Élections québécoises - À contretemps

Élection Québec - 8 décembre 2008

Le Québec est à nouveau en élections. Jean Charest reprend à son compte le pari du premier ministre Stephen Harper de pouvoir, à la faveur d'une conjoncture politique apparemment favorable, obtenir un mandat majoritaire. Aura-t-il plus de succès que son homologue fédéral en a eu le 14 octobre?
Le prétexte justifiant ce nouveau scrutin est la situation économique. L'argument du premier ministre Charest est simple: la stabilité politique, entendre un gouvernement majoritaire, est ce qui peut le mieux engendrer la stabilité économique. Pour nous en convaincre, il nous martèlera pendant les 33 jours de la campagne électorale le slogan «L'économie d'abord, OUI», sur le mode «it's the economy, stupid!», qui avait servi de leitmotiv à Bill Clinton pour gagner la présidence des États-Unis en 1992.
L'argument invoqué par le chef libéral s'inverse. S'il faut «affronter la tempête», selon les propres mots de M. Charest, la priorité ne devrait-elle pas être de se consacrer dès maintenant à soutenir l'économie plutôt que de se lancer sur le sentier électoral? Pendant 33 jours, il y fera une série de promesses qui ne seront mises en oeuvre que quelques mois plus tard. Peut-être trop tard! Il y a là une contradiction que les partis d'opposition, à raison, rappelleront à l'infini au cours de la campagne.
Cette campagne électorale est à contretemps. Le statut minoritaire du gouvernement libéral ne l'a pas empêché de gouverner ces 18 derniers mois et il pouvait compter sur l'appui tant du Parti québécois que de l'Action démocratique pour poursuivre la cohabitation encore plusieurs mois. Par contre, vouloir pour cette raison punir le Parti libéral, comme nous invite à le faire le chef de l'Action démocratique, Mario Dumont, serait pousser plus loin que nécessaire le cynisme. Jean Charest a certes déclenché ces élections avant tout par opportunisme électoral, pour profiter de la faiblesse de l'opposition au moment où les sondages le favorisent. Mais il y a des élections et l'essence même du processus électoral est de choisir l'équipe qui paraît la plus apte à faire progresser le Québec ces quatre prochaines années. C'est le choix que nous devrons assumer le 8 décembre.
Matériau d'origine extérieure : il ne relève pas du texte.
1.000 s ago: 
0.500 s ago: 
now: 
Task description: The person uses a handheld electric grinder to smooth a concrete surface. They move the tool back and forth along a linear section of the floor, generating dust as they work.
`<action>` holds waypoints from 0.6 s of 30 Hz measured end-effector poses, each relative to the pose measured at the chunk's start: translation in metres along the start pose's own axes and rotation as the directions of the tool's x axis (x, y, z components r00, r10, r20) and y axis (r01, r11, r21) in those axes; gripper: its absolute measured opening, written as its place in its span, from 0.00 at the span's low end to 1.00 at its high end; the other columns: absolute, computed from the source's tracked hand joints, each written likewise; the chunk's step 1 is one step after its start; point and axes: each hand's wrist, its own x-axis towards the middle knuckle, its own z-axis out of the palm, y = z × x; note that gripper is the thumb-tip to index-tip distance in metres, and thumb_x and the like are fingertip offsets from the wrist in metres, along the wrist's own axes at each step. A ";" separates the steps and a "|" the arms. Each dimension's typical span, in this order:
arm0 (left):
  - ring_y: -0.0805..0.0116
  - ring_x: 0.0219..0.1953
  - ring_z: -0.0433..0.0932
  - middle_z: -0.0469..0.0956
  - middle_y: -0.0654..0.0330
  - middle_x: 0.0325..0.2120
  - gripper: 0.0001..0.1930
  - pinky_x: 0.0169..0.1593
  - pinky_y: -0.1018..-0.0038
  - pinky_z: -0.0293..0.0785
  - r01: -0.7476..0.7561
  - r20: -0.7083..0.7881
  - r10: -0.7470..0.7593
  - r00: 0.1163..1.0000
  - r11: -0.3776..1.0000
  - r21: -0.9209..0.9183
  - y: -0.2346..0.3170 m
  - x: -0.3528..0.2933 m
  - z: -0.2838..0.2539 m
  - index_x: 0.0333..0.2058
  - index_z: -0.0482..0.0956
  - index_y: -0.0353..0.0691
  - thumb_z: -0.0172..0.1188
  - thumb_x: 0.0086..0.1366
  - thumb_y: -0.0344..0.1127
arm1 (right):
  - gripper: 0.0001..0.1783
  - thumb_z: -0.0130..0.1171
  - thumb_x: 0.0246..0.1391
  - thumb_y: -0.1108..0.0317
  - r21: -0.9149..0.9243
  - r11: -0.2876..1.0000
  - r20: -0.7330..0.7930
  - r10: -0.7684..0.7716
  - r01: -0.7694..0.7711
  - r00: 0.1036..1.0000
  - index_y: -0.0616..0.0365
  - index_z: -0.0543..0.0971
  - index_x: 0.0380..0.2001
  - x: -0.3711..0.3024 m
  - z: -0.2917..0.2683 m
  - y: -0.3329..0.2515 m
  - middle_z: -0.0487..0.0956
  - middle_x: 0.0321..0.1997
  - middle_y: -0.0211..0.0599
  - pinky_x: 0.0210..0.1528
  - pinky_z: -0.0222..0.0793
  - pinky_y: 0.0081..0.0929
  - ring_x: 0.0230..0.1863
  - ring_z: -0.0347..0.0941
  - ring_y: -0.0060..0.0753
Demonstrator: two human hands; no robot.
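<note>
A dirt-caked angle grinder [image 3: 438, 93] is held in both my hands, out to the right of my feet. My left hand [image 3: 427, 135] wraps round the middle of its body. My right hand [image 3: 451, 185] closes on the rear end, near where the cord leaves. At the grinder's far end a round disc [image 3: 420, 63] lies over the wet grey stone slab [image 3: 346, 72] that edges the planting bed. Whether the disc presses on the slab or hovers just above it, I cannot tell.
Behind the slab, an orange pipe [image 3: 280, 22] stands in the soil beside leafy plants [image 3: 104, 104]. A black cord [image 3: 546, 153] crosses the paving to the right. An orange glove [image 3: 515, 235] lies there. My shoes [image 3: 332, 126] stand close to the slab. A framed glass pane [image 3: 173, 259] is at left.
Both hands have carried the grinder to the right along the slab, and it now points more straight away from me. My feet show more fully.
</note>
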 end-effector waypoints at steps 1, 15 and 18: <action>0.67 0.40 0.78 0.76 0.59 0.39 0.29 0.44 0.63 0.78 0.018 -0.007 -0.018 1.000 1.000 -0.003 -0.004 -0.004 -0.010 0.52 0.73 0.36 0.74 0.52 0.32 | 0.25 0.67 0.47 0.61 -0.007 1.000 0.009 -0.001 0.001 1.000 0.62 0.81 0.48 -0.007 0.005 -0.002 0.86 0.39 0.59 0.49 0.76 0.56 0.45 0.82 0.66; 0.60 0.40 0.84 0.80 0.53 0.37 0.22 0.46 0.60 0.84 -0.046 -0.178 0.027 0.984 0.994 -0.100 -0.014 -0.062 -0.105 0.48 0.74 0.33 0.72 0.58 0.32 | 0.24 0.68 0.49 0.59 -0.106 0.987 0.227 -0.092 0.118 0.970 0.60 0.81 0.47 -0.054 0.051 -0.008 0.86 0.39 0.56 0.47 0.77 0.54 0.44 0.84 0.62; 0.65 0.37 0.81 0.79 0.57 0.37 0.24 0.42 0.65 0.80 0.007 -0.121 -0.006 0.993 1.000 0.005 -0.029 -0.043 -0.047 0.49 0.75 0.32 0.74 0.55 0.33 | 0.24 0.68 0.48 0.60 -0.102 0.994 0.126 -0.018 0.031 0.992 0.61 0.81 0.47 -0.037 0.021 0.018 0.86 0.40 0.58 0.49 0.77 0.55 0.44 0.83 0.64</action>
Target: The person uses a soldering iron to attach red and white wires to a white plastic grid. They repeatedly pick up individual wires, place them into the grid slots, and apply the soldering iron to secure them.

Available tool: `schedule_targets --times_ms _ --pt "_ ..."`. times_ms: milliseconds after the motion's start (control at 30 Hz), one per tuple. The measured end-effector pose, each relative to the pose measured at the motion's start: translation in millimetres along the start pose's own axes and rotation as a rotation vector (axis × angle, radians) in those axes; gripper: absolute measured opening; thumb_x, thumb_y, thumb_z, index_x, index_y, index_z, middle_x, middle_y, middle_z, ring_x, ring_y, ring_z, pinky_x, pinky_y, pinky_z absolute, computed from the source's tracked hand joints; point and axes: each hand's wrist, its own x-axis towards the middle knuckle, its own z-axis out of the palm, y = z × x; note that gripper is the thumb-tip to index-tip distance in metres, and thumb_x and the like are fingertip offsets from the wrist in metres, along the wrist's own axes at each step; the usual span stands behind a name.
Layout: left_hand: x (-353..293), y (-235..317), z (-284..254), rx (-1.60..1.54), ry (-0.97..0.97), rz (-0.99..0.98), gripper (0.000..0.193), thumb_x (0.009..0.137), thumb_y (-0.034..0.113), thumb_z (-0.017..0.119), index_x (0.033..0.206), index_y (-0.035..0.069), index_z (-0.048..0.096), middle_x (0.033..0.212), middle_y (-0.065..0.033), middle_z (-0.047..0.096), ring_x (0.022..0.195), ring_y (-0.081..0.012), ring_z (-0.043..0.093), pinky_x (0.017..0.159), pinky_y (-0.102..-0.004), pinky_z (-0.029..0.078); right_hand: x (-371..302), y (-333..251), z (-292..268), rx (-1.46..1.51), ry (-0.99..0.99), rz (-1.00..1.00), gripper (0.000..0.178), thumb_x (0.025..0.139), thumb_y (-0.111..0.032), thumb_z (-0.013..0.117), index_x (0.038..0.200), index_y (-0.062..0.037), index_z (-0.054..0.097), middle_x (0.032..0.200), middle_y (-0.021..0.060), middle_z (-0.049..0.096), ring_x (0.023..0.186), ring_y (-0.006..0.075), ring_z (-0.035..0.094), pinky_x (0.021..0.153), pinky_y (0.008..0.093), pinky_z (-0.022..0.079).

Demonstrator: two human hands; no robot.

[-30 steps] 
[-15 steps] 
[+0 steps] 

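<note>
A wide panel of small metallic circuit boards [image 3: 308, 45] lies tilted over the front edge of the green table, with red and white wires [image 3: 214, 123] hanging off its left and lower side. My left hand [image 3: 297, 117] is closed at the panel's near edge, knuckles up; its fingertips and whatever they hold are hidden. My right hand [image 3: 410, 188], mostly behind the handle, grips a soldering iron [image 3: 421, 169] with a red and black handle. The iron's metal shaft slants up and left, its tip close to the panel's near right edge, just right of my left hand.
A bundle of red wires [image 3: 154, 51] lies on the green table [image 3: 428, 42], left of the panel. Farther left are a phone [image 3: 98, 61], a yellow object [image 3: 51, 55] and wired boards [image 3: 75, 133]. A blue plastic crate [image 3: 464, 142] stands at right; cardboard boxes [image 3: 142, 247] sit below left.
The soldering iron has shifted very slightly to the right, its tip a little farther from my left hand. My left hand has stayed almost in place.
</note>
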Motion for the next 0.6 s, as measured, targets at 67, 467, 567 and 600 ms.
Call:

Le premier ministre Jean Charest ayant pris l'initiative de ces élections, il aura le fardeau de la preuve. Nous aurons à examiner le bilan de son action comme chef du gouvernement ces cinq dernières années et à évaluer sa capacité à assurer la stabilité économique qu'il promet. On ne saurait se contenter à cet égard du slogan mobilisateur que veut être le OUI en complément de «l'économie d'abord». Il y a là un rappel subliminal du «YES we can» de Barack Obama. Récupération, plutôt que rappel, puisque ce que propose le Parti libéral est la continuité et non le changement.
Peu importe la couleur du prochain gouvernement, la capacité financière de l'État interdira d'entreprendre de nouvelles réformes et de grands projets ces prochaines années. Que les partis mesurent leurs promesses! La tempête économique que voit venir M. Charest aura un effet direct sur les finances publiques, dont on mesure mal s'il conduira à un retour aux déficits budgétaires. À cet égard, le gouvernement libéral a manqué de transparence en ne déposant pas à l'Assemblée nationale ses états financiers vérifiés, de telle sorte que l'on est tenu de se fier aux interprétations de ministres en campagne qui cherchent à rosir la situation.
Le débat sur l'état de l'économie et des finances publiques aurait pu se tenir à l'Assemblée nationale. Le premier ministre Charest a voulu y faire participer les Québécois. La moindre des choses serait qu'ils disposent de toute l'information pour évaluer la situation. En ne jouant pas à livres ouverts, il alimentera le cynisme des électeurs, dont une majorité trouve déjà que ces élections sont inutiles. Si, comme Stephen Harper, il devait perdre son pari, il ne pourra s'en prendre qu'à lui-même.